Con motivo del centenario, el colegio ha organizado una serie de actividades con el alumnado y sus familias. A través de estas actividades se han recuperado fotos antiguas sobre la enseñanza en el barrio, se realizan entrevistas a abuelos y familiares sobre cómo era la escuela de sus días, se investigan las efemérides y el contexto educativo y social del año de creación del colegio y se elaboran murales conmemorativos.

Además, el 28 de abril, se celebró un evento de carácter formativo y lúdico en la escuela.
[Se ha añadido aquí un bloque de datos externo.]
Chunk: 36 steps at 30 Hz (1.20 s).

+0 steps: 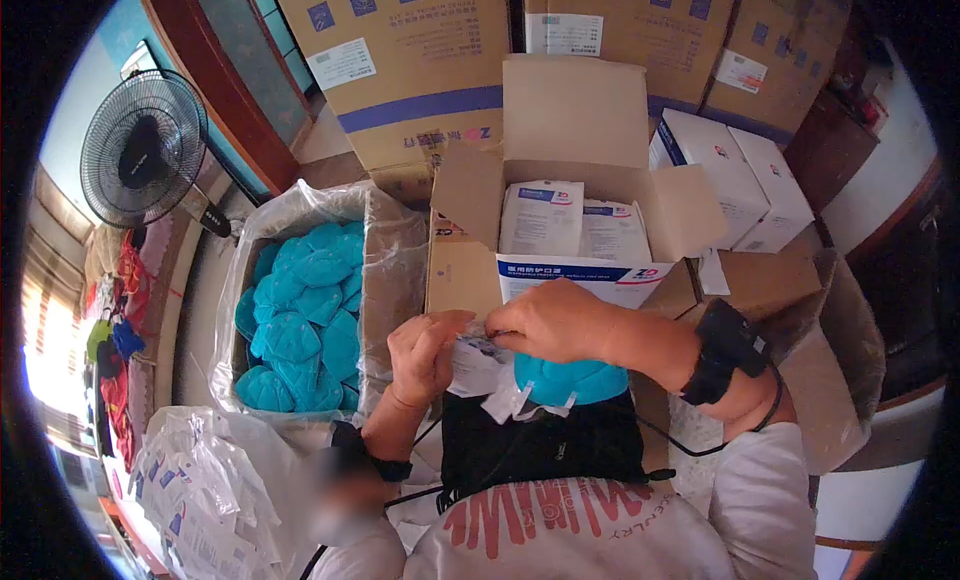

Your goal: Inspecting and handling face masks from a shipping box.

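Note:
My left hand (pixel 418 357) and my right hand (pixel 553 322) meet in front of my chest, fingers pinched at the upper edge of a small white-and-clear packet (pixel 474 367). The packet hangs between them, its edge partly hidden by my fingers. Under my right hand lies a teal face mask (pixel 570 382) with white straps, on or just above my lap. How many masks are there I cannot tell. Just beyond my hands stands an open white box (pixel 590 277) with white printed packets (pixel 543 218) upright inside.
To the left, a plastic-lined carton (pixel 390 280) holds a heap of teal masks (pixel 295 320). A clear bag of flat packets (pixel 200 490) sits at lower left. Closed white boxes (pixel 735 180) stand at right, large brown cartons (pixel 410 70) behind. A fan (pixel 143 148) is at far left.

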Tool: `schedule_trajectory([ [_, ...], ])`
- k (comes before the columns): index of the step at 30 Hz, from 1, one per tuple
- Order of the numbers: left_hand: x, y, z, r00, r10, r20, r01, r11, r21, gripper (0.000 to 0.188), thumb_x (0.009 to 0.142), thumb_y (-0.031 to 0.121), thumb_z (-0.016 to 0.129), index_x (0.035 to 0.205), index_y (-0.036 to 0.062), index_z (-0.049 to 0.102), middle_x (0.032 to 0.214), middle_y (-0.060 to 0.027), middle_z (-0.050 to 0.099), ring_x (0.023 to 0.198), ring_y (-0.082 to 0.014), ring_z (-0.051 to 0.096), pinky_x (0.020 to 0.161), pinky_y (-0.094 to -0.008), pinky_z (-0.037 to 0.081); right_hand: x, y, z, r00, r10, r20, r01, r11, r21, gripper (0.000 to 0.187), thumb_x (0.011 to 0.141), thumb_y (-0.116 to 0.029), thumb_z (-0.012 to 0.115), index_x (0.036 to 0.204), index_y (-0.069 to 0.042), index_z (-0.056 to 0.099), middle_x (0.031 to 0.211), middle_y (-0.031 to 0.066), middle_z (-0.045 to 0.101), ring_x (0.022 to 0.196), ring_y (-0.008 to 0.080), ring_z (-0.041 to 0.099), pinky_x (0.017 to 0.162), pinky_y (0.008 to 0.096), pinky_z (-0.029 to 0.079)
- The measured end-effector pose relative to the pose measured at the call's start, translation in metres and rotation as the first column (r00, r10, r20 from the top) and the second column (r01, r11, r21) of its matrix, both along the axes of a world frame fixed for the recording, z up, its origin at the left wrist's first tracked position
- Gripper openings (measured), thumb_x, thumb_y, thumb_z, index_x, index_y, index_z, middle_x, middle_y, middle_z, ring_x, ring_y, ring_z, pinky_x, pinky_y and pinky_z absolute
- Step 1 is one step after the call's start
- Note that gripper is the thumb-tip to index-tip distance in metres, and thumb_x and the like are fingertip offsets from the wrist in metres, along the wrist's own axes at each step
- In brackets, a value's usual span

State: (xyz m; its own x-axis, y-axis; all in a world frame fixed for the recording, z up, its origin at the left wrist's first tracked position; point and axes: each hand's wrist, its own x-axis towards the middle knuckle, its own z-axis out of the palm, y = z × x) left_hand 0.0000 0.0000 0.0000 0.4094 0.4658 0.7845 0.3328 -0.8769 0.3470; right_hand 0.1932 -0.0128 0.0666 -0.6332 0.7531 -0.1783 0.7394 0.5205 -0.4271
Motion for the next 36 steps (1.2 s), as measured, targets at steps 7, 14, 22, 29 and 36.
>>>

Unos actos que en medio de las fiestas del barrio en honor a Santa Mónica pretenden ser un homenaje a todos los niños y niñas que pasaron por la escuela y la hicieron tal y cómo es, sencilla y cercana, aunque con un frío invernal que encoge el corazón y ciega los cristales, pero que alienta a leer siempre que la lluvia no inunde la nostalgia.